## What you are asked to do
How many lines below contain the word "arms"? Reply solely with the number.

....

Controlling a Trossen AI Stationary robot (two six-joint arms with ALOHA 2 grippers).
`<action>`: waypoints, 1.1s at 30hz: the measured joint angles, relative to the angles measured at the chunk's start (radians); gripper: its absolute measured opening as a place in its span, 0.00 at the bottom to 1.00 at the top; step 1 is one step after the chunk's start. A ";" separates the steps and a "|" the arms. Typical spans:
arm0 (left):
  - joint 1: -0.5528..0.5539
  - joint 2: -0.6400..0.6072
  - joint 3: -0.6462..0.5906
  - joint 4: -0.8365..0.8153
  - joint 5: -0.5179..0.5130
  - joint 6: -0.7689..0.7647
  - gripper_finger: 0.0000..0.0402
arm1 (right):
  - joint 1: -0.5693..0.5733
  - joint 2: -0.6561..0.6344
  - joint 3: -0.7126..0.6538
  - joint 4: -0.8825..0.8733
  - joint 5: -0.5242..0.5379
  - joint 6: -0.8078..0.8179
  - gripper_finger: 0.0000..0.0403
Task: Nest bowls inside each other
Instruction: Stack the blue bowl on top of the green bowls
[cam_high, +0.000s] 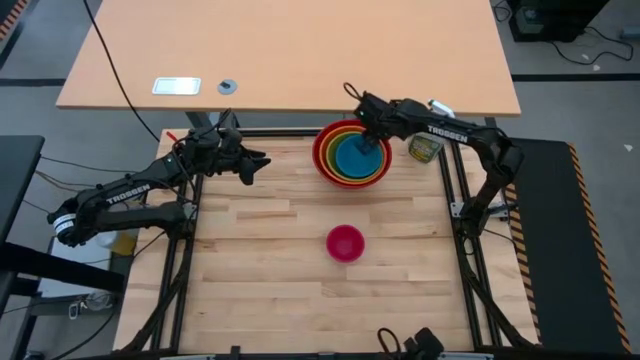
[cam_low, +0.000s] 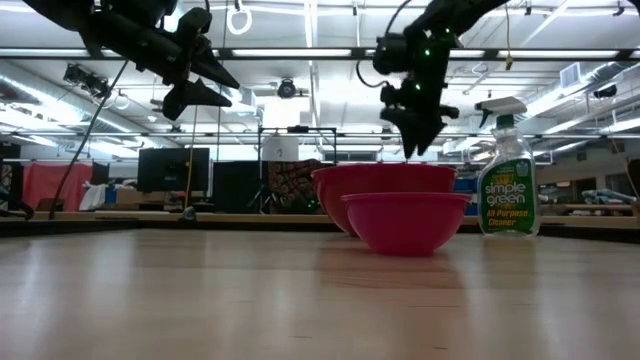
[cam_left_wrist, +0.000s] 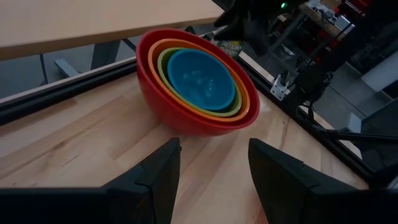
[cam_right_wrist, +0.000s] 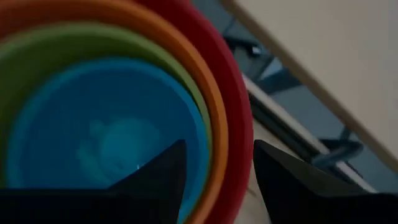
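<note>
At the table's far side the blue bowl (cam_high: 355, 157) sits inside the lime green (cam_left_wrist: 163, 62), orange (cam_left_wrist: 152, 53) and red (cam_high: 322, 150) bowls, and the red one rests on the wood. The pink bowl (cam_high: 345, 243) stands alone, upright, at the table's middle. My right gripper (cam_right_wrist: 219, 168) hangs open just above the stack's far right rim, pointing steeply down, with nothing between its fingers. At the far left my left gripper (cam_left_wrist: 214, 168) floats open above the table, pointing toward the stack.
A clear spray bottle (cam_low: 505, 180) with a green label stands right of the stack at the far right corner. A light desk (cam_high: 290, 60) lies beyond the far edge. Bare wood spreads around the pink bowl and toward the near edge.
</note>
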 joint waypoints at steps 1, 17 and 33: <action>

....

## Task solution
2